A Linear Discriminant Analysis (LEfSe) wrapper.
Because Koeken needs scripts found within the QIIME package, it is easiest to use when you are in a MacQIIME session. If you have MacQIIME installed, you must first initialize it before installing Koeken. If you do not have macqiime installed, you can still run koeken as long as you have the scripts available in your path. See http://qiime.org/install/install.html for more information.
macqiime
Run the command below while in a MacQIIME session. The command will install new R packages. If you do not have R installed, please see https://cran.r-project.org/, and install the package first before running.

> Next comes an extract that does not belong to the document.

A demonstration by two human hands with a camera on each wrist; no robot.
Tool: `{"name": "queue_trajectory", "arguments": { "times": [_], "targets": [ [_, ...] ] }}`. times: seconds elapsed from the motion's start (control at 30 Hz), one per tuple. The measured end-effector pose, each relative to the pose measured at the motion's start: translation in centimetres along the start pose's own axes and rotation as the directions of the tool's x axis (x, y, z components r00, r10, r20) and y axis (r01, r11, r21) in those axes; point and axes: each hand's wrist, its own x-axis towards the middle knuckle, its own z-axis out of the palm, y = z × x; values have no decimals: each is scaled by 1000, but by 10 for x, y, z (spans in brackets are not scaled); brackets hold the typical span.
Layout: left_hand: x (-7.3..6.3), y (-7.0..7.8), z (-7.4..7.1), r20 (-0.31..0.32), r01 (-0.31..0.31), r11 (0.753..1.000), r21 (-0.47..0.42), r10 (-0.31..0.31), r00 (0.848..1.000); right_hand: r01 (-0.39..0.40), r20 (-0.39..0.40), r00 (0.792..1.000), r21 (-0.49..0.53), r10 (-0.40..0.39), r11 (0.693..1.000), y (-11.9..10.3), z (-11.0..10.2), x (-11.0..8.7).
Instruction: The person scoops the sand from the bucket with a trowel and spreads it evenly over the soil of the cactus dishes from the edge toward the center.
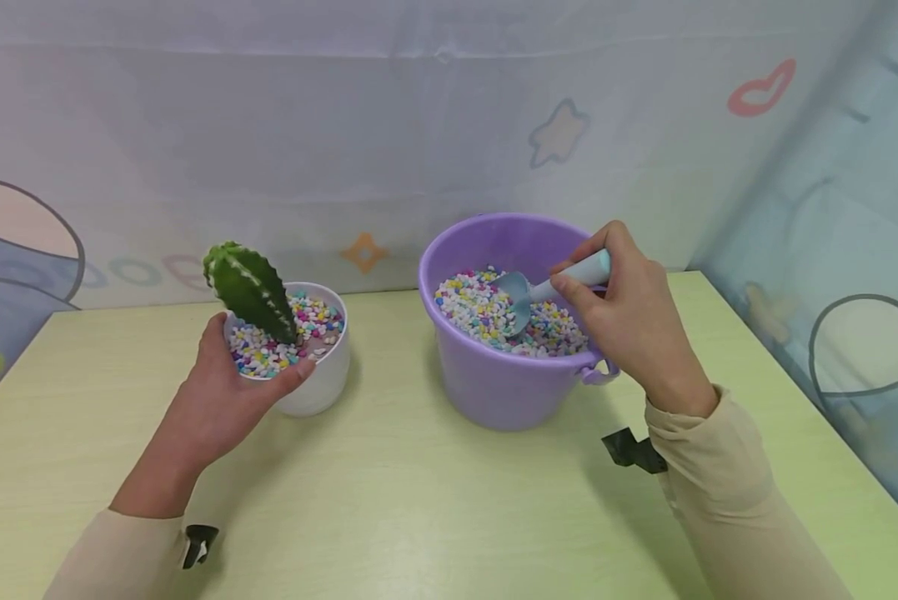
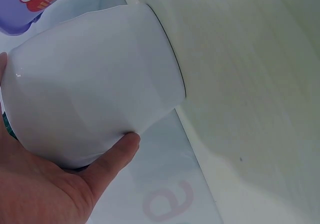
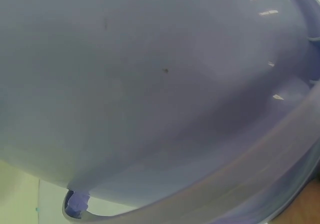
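Note:
A white pot (image 1: pixel 324 379) on the left holds a green cactus (image 1: pixel 249 287) leaning left among colourful pebbles (image 1: pixel 321 312). My left hand (image 1: pixel 219 404) grips this pot from its near left side, with the thumb along the near rim. The left wrist view shows the pot's smooth side (image 2: pixel 95 79) close up, a finger lying against it. In my right hand (image 1: pixel 632 312) is the handle of a light blue scoop (image 1: pixel 519 298), whose blade rests among pebbles (image 1: pixel 474 310) inside a purple bucket (image 1: pixel 494 392). Only the bucket's wall (image 3: pixel 150 84) and handle fill most of the right wrist view.
Pot and bucket stand side by side on a pale wooden table (image 1: pixel 388 500). Behind it hangs a printed cloth (image 1: pixel 268 125), with another on the right side. The bucket's carrying handle (image 3: pixel 240 179) curves along its outside.

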Motion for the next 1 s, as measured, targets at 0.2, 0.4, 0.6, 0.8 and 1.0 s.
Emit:
{"name": "queue_trajectory", "arguments": {
  "times": [0.2, 0.4, 0.6, 0.8, 1.0],
  "targets": [
    [0, 0, -1, 5, 6, 1000, 4, -6, 1000, 6, -1, 1000, 3, -6, 1000, 0, 0, 0],
    [0, -2, 0, 15, 16, 1000, 13, -16, 1000, 4, 7, 1000, 8, -4, 1000, 0, 0, 0],
    [0, -1, 0, 16, 20, 1000, 20, -20, 1000, -11, 8, 1000, 6, 11, 1000, 0, -1, 0],
    [0, -2, 1, 15, 26, 999, 26, -26, 1000, -9, 8, 1000, 7, 9, 1000, 0, -1, -1],
    [0, -1, 0, 14, 31, 999, 32, -32, 999, -16, 11, 1000, 11, 16, 1000, -1, -1, -1]
  ]
}}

pip install https://github.com/twbattaglia/koeken/zipball/master
koeken.py --help
In this example we have a typical workflow using koeken. We have an otu-table in .biom format, a mapping text file, and an output folder to place the results. The --class
parameter corresponds to the column name which describes the different groups in your mapping file. The --split
parameter corresponds to the column name which describes the different timepoints in your data. --clade
will produce the cladograms popular with LEfSe.
koeken.py \
--input otu_table.biom \
--output output_folder/ \
--map mapping_file.txt \
--class Treatment \
--split Day \
--clade
Koeken is a wrapper around QIIME and LEfSe to create a more convienient and easier workflow from a QIIME OTU table to biomarker microbial species. It was specifically developed for the experiments which have more than one time point and many groups. Koeken allows the user to specify the variable which correspond to the 'Time' of a users dataset to run LEfSe on each 'Time' factor. Additionally it has the capabilities to specify particular groups to compare to one another, without any additionally subsetting.
- Run LEfSe over many time points
- Specify groups (2+) to compare to eachother
- Automatically generate cladograms for each comparison.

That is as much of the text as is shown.